Work to be completed: Write out, from the entries below, exactly the lines that run between the lines holding "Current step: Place" and "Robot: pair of", inclusive, and stop there.

(Data extracted from a collection)
^^^^^^^^^^^^^^^^
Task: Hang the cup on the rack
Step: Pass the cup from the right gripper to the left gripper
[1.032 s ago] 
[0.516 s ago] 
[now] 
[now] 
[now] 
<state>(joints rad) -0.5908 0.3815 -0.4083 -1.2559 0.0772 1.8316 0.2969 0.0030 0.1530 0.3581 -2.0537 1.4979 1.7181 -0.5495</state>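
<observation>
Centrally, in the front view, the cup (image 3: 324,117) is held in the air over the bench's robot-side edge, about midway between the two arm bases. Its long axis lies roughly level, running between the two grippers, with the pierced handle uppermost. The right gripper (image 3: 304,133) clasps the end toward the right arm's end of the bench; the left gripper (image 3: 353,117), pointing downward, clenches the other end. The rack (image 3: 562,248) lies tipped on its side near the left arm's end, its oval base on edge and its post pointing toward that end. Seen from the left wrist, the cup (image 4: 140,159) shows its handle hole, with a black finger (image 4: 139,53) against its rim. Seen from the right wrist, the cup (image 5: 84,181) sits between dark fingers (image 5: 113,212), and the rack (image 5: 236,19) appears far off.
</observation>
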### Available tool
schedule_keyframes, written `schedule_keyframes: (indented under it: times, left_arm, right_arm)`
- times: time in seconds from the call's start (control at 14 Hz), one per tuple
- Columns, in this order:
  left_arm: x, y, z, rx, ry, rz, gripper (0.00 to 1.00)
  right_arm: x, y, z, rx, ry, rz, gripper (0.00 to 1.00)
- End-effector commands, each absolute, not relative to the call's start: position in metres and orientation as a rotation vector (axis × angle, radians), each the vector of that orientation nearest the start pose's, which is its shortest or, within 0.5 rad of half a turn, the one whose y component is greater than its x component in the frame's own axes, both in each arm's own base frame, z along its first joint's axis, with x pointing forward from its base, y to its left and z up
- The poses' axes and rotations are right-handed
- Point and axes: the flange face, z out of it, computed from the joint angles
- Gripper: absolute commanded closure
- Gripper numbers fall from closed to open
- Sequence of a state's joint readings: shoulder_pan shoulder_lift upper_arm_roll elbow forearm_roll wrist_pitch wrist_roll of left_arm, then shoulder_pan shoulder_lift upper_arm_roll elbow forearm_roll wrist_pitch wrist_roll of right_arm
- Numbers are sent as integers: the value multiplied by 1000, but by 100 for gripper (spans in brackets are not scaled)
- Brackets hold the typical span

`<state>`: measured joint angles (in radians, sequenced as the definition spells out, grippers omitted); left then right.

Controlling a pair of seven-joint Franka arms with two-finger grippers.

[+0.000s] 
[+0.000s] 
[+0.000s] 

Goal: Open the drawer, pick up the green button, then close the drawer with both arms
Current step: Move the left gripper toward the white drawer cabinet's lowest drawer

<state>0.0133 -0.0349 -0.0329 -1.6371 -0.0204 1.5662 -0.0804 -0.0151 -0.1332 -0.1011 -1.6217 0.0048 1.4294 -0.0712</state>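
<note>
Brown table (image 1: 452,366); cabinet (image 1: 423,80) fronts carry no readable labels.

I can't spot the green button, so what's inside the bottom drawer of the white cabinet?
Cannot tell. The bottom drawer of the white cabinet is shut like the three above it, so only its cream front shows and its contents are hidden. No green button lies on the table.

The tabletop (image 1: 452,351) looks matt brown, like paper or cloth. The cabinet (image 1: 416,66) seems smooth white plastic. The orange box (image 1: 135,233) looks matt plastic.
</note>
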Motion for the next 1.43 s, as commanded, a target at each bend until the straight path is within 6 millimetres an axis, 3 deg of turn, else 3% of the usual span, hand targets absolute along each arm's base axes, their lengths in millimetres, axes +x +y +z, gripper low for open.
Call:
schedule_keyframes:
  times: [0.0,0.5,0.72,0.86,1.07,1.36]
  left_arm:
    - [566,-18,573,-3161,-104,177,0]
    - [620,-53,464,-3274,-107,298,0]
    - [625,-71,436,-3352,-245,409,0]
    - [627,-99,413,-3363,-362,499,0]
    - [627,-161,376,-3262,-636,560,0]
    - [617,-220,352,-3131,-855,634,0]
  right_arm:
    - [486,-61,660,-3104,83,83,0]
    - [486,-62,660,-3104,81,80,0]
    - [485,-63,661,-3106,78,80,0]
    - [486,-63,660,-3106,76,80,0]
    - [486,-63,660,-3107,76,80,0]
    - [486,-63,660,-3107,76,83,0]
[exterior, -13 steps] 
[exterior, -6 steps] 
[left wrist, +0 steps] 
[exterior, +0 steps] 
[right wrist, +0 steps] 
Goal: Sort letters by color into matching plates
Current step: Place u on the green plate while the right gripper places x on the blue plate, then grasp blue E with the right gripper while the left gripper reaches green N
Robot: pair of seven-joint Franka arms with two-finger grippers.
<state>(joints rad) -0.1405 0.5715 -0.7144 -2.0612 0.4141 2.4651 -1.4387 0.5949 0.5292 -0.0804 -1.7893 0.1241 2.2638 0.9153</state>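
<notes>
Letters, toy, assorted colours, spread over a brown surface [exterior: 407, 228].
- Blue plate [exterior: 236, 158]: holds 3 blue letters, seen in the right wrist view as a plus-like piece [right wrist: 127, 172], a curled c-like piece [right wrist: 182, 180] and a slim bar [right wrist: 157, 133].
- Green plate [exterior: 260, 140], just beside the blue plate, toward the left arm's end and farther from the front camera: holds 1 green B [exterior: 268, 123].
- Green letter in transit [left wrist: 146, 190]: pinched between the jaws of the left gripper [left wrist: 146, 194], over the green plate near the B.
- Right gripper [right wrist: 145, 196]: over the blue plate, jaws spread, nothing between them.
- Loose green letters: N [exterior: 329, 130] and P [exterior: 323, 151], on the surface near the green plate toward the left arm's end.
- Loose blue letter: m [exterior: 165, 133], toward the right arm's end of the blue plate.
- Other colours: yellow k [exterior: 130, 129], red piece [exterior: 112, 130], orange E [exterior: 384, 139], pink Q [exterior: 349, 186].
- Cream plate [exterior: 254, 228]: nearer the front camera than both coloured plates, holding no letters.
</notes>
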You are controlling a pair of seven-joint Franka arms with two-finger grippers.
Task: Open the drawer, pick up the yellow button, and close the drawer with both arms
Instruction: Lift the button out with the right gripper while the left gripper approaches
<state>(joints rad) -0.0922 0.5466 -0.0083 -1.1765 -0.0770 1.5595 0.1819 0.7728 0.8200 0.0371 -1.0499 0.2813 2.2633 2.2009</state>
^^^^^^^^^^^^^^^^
Answer for the task:
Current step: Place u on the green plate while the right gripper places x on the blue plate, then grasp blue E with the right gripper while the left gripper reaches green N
Robot: pair of seven-joint Franka arms with two-finger grippers.

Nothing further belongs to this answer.